Twitter and engineers, redux

I finished, John Cooley's latest reports about an hour ago and have been cogitating on his comments on engineers and Twitter (EE Times reported June 21 that 85 percent of semi design engineers don't like it). John said:

"I thought this article was interesting because it also pointed to the key reason WHY I don't like Twitter 
 
-- my work requires long periods of uninterrupted concentration or I'll mess up what I'm doing."

My initial reaction to this point was, "That's valid.  After all you need to learn how to be disciplined enough to know when to and not to pay attention to the conversation, and when to respond, before you can find value in social media."

But then he said:

"With Twitter you get endlessly pelted every few minutes with random, mostly
useless tweets and retweets. "Running IE8 on my netbook is way too sloooow.
Chrome is much fasssssster." "Go Red Sox!" "Getting on the plane SNA to
DEN. Anxious to see my family." "Cool. IBM does 'innovation jams' to help
generate ideas." "Watching a presentation on VHDL-2008. I want to program
in nothing else from now on!" "NPR's Carl Kasell has been nominated to the
Radio Hall Of Fame! Details on how to vote: xxxxxxxx" "A cartoon for all
you Mamas." "Apple controls 20% of NAND Flash market says DRAMeXchange
with iPhone and iPad."

My reaction to this point was, "Is that what engineers discuss when they are supposedly talking to each other?  What kind of social circle are you in, John?"

This is what's on my Newtechpress Twitter feed as I type this:

What the mass market wants in a connected TV...and can't find yet. New blog post @ http://bt.io/FYOV#webTV #connected TV #googleTV

Oxygen sensors (google): Q&A: Check manual for details on timing belt vs. timing chains -:http://bit.ly/9MYWbc Full http://bit.ly/9zcMu2

And I'm not an engineer.  When people I follow only post where they are eating, I drop them because I don't really care, in the context of New Tech Press, where people are at the moment. But then I had something of a revelation.  

It probably doesn't matter if semiconductor engineers like using social media because their input would have no real value to the community at large.  Here's why: 

Prior to the growth of social media we had three classes of participants in the market conversation --Producers, Consumers and Observers (vendors, customers and press).  Even though observers made every effort to be objective, they were still viewed with skepticism by the other two.  Producers and Consumers did not trust each other either and the Observers didn't trust each other, much less the other two.  It was a circle of mutual distrust.  But in any discussion, whoever decided to agree created the winning viewpoint.
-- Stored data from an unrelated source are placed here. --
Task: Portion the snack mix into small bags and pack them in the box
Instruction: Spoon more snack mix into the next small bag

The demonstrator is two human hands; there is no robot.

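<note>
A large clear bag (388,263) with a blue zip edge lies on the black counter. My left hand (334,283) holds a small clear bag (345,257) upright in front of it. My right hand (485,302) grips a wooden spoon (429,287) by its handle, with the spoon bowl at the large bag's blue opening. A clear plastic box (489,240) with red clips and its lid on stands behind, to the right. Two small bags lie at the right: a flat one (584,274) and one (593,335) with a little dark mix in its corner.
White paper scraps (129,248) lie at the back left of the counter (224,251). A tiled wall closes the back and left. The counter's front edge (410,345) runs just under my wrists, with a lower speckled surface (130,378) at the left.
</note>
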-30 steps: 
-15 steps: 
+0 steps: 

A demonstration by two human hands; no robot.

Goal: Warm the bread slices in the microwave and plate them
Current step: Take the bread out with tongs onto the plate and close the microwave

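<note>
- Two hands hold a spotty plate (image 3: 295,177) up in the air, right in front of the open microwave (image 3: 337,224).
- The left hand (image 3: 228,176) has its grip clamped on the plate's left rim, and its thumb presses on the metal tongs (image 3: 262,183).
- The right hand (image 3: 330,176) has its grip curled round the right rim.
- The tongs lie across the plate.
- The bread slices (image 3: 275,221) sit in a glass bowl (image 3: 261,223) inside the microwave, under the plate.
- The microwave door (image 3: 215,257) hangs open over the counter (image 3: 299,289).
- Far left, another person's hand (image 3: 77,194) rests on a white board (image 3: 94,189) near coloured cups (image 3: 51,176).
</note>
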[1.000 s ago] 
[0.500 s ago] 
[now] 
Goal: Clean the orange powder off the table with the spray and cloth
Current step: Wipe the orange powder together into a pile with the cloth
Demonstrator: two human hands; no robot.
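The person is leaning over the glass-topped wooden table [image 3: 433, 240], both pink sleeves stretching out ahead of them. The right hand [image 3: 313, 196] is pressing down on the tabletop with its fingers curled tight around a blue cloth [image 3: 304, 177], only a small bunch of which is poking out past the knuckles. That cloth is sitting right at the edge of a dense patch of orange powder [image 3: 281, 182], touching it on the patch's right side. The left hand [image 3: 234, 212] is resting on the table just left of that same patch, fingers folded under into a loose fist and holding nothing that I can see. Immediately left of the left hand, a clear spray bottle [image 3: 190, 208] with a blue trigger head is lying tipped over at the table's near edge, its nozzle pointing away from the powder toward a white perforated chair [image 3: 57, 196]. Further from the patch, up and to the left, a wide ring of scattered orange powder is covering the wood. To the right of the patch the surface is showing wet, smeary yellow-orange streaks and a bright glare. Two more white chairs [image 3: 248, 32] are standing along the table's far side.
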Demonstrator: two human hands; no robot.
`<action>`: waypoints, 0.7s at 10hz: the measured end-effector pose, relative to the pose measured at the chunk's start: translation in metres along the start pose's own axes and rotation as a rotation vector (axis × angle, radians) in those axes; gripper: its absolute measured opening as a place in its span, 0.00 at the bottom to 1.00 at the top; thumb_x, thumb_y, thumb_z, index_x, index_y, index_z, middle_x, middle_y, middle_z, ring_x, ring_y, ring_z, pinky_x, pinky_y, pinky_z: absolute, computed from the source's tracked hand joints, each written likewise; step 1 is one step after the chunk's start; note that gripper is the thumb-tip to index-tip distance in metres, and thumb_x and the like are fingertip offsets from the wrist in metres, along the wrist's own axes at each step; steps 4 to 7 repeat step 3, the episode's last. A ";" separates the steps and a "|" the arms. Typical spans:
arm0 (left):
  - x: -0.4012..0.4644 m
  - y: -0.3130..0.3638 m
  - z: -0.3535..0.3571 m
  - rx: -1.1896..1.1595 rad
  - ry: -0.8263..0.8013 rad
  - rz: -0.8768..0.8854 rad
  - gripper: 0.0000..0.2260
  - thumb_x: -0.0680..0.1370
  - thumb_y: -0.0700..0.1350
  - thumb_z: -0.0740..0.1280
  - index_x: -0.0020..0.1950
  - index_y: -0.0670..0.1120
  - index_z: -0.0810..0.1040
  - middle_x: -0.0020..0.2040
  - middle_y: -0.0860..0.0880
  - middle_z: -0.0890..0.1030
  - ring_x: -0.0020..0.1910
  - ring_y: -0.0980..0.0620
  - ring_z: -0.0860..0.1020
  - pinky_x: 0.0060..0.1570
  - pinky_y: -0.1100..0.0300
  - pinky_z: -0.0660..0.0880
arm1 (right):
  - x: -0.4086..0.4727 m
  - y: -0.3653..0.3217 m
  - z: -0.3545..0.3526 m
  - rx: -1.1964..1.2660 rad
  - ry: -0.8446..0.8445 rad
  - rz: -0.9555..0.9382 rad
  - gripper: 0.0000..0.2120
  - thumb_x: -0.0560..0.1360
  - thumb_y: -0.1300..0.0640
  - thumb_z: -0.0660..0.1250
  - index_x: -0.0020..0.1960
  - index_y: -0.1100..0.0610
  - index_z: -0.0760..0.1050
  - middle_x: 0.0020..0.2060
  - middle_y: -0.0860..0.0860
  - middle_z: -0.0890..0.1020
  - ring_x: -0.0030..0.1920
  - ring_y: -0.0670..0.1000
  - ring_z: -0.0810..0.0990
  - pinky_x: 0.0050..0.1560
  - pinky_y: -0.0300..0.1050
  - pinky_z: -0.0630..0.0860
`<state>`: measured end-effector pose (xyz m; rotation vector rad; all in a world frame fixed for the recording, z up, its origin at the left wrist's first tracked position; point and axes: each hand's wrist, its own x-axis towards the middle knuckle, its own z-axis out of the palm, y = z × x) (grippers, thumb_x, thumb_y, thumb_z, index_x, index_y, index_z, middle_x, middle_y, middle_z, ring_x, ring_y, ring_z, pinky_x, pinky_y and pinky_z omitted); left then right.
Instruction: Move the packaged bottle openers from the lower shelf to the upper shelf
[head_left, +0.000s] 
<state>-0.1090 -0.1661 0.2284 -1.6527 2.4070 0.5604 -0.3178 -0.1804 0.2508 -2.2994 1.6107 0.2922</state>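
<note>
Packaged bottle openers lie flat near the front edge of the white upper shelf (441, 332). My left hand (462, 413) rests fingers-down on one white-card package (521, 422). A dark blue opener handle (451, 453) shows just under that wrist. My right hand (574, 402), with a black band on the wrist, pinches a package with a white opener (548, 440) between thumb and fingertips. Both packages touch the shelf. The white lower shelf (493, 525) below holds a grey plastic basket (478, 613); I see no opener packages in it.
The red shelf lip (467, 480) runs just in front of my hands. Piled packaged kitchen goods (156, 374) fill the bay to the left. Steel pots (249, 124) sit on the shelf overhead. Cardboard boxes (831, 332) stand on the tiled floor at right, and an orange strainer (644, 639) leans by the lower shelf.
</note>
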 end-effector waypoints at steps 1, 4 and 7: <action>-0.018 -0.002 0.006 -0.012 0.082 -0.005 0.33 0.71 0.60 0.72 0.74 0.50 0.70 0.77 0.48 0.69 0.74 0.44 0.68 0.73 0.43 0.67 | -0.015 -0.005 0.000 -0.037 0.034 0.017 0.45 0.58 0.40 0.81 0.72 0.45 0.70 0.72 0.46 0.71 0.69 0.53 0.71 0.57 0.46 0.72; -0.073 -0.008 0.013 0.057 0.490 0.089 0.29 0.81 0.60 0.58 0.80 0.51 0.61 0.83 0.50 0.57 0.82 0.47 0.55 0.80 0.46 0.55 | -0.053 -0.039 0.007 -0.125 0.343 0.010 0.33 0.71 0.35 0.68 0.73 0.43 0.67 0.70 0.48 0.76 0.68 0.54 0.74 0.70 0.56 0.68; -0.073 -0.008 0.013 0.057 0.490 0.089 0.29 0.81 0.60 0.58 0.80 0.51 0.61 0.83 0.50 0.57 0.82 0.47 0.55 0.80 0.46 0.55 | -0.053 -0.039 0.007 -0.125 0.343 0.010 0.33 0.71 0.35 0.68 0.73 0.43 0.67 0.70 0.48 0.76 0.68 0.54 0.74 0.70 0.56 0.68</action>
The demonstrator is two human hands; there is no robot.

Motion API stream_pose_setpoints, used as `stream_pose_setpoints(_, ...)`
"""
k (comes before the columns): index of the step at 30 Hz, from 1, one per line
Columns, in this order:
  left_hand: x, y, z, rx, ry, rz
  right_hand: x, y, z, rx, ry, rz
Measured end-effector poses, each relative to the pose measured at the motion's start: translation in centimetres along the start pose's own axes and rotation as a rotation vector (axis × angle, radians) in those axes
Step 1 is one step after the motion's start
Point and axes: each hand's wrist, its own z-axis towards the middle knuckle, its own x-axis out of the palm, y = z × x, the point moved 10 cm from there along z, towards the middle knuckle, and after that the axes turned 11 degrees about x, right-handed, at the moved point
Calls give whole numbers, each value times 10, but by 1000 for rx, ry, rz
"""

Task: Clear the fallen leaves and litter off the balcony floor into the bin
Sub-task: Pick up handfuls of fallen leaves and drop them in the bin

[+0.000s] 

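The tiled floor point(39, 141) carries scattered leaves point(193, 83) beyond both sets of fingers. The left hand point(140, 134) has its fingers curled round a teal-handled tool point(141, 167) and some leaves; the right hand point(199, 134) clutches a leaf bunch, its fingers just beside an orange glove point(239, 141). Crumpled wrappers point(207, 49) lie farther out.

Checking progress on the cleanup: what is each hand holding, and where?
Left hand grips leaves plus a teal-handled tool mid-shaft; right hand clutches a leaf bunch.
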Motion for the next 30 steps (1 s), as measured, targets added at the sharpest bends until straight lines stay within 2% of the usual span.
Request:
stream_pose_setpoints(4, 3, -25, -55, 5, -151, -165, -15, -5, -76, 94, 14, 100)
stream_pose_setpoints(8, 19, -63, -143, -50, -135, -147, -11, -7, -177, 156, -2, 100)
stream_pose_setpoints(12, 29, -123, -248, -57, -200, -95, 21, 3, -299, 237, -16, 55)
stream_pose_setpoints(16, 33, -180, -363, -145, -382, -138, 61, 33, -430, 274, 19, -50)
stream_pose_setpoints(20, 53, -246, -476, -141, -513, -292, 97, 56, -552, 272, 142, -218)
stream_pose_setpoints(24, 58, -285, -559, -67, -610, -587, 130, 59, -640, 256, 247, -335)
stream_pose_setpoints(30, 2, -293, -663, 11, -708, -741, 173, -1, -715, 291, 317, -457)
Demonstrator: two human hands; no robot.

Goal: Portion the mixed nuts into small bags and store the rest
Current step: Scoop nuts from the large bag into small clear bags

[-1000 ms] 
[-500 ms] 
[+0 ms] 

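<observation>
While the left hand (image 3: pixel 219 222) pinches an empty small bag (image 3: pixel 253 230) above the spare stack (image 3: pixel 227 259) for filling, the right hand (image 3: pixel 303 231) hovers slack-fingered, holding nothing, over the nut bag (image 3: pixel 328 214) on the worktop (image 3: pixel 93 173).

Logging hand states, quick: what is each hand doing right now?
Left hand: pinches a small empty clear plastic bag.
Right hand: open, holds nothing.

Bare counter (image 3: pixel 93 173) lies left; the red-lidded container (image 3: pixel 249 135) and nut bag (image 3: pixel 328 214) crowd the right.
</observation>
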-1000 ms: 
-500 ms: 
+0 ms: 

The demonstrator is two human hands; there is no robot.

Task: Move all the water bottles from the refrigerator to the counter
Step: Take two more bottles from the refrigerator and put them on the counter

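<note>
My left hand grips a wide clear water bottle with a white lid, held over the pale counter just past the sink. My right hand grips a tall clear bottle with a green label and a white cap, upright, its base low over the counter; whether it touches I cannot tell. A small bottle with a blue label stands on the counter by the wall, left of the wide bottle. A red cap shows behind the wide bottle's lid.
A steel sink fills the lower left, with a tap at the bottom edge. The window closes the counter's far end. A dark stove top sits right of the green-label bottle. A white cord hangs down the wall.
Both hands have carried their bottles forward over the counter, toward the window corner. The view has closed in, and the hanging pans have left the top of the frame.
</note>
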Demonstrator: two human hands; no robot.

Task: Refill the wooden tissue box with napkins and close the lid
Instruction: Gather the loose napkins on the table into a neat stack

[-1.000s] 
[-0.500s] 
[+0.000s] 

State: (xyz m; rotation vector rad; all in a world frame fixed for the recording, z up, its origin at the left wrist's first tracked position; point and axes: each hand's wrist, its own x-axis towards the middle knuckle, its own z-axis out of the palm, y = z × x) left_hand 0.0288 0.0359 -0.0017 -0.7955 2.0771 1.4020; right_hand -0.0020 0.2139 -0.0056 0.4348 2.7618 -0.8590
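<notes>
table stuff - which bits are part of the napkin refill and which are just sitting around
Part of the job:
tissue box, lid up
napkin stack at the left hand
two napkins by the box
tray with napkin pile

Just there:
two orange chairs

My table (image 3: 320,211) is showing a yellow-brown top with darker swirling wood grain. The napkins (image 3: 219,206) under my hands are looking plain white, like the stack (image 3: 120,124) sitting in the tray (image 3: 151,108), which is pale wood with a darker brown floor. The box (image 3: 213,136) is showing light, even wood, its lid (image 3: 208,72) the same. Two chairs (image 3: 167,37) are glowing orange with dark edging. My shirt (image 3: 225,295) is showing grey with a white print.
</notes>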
As the Observers became economically unable to provide objective insight, What remained were two groups that did not trust the other and relied on insight provided only within their group, isolating the discussion in the marketplace to little more than rumor... until social media rose to take the place of the Observer role, which is what is happening now, although with much less effort to be objective.  

Right now, the discussion in the marketplace is being defined by those participating through social media.  Traditional press is more reliant on the social discussion then it is on traditional interaction between Consumers and Producers (in the form of news releases, trade shows, press conferences, etc.) because it takes less time to monitor the social online conversation than it does to hop on a plane to a convention.Except in the world of the engineer... because the engineer doesn't care about the problems and insight of anyone but whoever is on his design team.  The concern of the engineer is the issue on his desk at the moment... Just like John Cooley said... and he needs to think about it uninterrupted .  Just give him the numbers you want to hit and leave him alone to figure it out.  That's the way traditional engineers figure stuff out.  They don't care why they have to hit those numbers, they just know they have a deadline to hit them.  So go away and leave them alone.But the discussion in the social network is all about the "why" of the numbers, not the numbers themselves.  That's what makes social media important to the majority of the market.